MICROCARE, the phase 3 trial evaluating the gut microbiome protector DAV132 in patients with hematologic malignancies, is making sure all sites are able to start including patients. On September 23rd, the second Investigator Meeting took place.
The aim of the Investigator Meetings, held on May 20th and September 23rd, was to train the staff from participating sites on patient enrolment. During the virtual meetings, Da Volterra had the opportunity to explain the benefit of protecting microbiota for better patient outcome. Da Volterra also discussed topics such as the key figures, the study rationale, a protocol overview, timeline and enrolment goals, study visits and procedures, and microbiology testing.
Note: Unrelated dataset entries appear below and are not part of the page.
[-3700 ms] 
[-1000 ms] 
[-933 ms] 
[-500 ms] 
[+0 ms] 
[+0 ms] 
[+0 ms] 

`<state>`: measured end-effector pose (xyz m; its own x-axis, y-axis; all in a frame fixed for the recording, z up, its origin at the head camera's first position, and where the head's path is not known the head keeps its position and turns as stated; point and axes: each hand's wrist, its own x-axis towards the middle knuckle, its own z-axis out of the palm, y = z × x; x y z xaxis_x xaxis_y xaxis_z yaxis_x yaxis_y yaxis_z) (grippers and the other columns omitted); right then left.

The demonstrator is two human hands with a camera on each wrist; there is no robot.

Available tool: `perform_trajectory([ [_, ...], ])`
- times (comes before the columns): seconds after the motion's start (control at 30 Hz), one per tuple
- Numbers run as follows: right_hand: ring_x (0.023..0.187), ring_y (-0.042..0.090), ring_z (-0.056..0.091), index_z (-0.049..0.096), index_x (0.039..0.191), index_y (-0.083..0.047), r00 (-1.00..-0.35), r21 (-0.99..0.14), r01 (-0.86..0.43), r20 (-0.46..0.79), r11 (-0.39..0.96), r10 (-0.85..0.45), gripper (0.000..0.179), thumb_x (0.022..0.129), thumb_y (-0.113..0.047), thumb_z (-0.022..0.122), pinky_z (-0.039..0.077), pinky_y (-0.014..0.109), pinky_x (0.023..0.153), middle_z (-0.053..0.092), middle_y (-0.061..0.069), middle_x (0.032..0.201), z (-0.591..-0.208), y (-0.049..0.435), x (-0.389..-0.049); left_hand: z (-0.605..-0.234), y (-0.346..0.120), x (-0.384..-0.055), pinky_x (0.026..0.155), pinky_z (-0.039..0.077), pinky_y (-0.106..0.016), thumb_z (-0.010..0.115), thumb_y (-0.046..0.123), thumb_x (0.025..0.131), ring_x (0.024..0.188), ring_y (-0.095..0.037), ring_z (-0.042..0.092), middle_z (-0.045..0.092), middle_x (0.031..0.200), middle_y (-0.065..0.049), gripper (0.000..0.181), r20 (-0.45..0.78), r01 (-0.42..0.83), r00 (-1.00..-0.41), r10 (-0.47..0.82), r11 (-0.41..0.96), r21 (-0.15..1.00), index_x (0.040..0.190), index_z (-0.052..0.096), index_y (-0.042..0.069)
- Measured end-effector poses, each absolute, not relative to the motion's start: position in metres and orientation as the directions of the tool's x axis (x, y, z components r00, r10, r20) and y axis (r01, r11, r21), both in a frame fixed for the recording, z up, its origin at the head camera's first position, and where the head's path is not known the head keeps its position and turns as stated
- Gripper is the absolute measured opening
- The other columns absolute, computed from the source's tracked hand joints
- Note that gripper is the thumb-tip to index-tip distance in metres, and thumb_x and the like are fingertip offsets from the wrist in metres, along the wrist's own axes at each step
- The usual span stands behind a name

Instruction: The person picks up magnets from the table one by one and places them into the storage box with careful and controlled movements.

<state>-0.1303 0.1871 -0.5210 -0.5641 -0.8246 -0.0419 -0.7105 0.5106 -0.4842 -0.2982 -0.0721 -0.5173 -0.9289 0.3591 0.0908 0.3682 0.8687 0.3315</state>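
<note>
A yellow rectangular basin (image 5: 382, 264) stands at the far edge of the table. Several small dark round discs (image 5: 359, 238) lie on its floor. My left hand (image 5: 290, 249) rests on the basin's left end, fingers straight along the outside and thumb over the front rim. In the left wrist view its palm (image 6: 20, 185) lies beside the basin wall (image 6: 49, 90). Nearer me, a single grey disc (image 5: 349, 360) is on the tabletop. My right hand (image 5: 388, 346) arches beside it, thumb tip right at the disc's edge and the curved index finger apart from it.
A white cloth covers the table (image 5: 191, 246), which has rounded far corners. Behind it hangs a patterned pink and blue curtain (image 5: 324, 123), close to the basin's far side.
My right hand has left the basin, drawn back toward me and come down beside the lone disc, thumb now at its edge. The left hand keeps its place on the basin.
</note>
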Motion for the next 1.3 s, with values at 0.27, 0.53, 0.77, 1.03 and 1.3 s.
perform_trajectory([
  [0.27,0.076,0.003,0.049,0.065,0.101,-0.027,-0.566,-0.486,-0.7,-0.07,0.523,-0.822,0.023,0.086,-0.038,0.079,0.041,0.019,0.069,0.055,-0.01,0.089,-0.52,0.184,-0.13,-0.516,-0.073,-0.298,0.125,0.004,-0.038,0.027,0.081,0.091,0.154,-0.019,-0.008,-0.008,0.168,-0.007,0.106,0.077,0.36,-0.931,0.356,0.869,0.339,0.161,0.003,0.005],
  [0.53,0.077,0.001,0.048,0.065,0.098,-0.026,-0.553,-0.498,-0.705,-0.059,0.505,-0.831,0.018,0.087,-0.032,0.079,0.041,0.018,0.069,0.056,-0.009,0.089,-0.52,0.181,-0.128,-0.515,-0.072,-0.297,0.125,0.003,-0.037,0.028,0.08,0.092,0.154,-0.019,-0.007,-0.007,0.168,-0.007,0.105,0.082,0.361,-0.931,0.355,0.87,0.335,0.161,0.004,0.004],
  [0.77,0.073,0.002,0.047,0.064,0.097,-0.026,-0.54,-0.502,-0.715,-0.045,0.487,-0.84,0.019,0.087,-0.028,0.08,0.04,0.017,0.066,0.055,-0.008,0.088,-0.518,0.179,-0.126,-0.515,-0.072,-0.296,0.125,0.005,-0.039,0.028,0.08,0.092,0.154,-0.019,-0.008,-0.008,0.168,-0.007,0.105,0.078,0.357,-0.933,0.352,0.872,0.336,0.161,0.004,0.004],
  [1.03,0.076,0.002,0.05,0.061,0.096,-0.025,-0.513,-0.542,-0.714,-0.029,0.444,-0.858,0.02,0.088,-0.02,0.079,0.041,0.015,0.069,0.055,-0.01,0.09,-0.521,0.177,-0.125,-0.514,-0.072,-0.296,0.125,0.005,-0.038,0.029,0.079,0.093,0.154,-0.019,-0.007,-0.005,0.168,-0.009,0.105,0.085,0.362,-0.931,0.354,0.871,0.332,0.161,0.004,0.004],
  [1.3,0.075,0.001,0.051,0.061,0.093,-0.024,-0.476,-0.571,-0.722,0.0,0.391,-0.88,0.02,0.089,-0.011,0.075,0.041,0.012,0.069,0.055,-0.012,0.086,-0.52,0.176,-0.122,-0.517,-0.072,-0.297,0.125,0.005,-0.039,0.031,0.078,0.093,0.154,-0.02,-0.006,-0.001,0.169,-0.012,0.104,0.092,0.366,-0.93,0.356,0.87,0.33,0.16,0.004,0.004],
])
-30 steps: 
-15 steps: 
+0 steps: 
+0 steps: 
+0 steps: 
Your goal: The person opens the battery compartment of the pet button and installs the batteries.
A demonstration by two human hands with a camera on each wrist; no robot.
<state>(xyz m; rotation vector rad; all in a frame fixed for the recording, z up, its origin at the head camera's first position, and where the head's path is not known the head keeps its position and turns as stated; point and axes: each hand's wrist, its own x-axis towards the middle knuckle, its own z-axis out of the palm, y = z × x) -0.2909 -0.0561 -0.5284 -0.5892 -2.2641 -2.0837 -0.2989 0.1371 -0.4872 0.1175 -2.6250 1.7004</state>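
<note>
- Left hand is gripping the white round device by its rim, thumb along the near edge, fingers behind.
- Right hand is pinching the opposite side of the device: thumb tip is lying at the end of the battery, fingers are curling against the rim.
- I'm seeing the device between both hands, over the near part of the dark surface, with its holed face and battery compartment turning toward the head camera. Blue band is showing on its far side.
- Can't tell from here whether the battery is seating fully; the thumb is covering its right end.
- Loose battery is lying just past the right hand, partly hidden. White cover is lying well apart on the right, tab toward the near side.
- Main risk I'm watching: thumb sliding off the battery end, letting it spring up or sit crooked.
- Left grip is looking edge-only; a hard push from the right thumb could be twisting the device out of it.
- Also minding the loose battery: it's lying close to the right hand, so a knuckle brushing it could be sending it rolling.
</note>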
Currently there are 23 activated sites in 11 countries. From COMBACTE’s clinical network, sites in Austria, Czech Republic, France, Hungary, Italy, Poland and Spain are enrolling patients. The first patient was enrolled in July 2021. Da Volterra received regulatory approvals for the United Kingdom this week, sites in these countries can now join the clinical trial. Approvals for Germany will be obtained shortly. Site selection in the United States is in progress as well, and the team is implementing booster activities with Medical Science Liaison to visit sites.
LAB-Net is also involved in the MICROCARE trial, as the study’s central lab is based at the University of Antwerp. Their central lab activities will increase and diversify with the receiving of an increasing number of samples, by programming the first repatriation of stools, and their analysis, while continuing initial supplies of kits and their renewal.
Since July 2020, Da Volterra and COMBACTE-NET are collaborating in starting up the MICROCARE trial. MICROCARE is a Phase 3, multicenter, randomized, placebo-controlled, parallel-arm clinical trial performed across Europe and North America. The trial aims to demonstrate the efficacy of DAV132, a microbiota-protective therapy in preventing the occurrence of Clostridioides difficile infection (CDI). The trial will enroll patients with newly diagnosed Acute Myeloid Leukemia (AML) or high risk Myelodysplatic Syndrome treated with intensive chemotherapy. The study will determine whether the protection of the intestinal microbiota reduces the incidence of CDI, the colonization by multidrug-resistant bacteria, bacteremia, acute graft-versus-host disease (GvHD), and improves the long-term survival of transplanted patients. Onco-hematological sites are selected for this trial, which have to work to the inclusion target of 900 patients.